Print the whole listing, character for character.

[Opening GIVEN INFORMATION section]

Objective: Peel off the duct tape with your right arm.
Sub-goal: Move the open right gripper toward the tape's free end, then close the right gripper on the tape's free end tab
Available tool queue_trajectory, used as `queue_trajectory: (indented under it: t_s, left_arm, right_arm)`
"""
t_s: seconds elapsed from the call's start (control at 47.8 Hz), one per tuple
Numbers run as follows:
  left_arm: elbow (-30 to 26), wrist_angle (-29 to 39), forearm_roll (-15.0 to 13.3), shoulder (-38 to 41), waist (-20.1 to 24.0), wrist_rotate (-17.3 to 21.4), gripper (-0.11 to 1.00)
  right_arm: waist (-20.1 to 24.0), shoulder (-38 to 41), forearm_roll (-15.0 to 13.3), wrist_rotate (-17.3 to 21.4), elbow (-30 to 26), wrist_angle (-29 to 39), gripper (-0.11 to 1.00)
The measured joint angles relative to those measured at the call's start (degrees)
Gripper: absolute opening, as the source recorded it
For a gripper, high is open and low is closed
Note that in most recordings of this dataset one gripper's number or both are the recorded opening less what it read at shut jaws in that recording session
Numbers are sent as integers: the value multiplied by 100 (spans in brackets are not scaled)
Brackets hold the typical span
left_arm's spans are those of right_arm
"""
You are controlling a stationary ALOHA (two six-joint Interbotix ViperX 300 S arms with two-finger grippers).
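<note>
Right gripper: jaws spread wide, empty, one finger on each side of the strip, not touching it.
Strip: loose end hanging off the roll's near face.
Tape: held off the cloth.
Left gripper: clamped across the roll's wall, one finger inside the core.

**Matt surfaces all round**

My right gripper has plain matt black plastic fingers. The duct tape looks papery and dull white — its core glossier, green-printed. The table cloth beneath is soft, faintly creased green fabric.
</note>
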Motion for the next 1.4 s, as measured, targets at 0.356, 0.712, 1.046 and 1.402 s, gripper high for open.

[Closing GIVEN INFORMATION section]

**OUTPUT FOR THIS EXERCISE**
Objective: Peel off the duct tape with your right arm.
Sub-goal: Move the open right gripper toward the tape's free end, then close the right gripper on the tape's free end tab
Available tool queue_trajectory, used as `queue_trajectory: (indented under it: t_s, left_arm, right_arm)`
"""
t_s: seconds elapsed from the call's start (control at 47.8 Hz), one per tuple
Numbers run as follows:
  left_arm: elbow (-30 to 26), wrist_angle (-29 to 39), forearm_roll (-15.0 to 13.3), shoulder (-38 to 41), waist (-20.1 to 24.0), wrist_rotate (-17.3 to 21.4), gripper (-0.11 to 1.00)
  right_arm: waist (-20.1 to 24.0), shoulder (-38 to 41), forearm_roll (-15.0 to 13.3), wrist_rotate (-17.3 to 21.4), elbow (-30 to 26), wrist_angle (-29 to 39), gripper (-0.11 to 1.00)
The measured joint angles relative to those measured at the call's start (degrees)
Gripper: absolute opening, as the source recorded it
For a gripper, high is open and low is closed
Note that in most recordings of this dataset one gripper's number or both are the recorded opening less what it read at shut jaws in that recording session
Numbers are sent as integers: the value multiplied by 100 (spans in brackets are not scaled)
Brackets hold the typical span
left_arm's spans are those of right_arm
"""
You are controlling a stationary ALOHA (two six-joint Interbotix ViperX 300 S arms with two-finger grippers).
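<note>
Right gripper: jaws spread wide, empty, one finger on each side of the strip, not touching it.
Strip: loose end hanging off the roll's near face.
Tape: held off the cloth.
Left gripper: clamped across the roll's wall, one finger inside the core.

**Matt surfaces all round**

My right gripper has plain matt black plastic fingers. The duct tape looks papery and dull white — its core glossier, green-printed. The table cloth beneath is soft, faintly creased green fabric.
</note>
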Motion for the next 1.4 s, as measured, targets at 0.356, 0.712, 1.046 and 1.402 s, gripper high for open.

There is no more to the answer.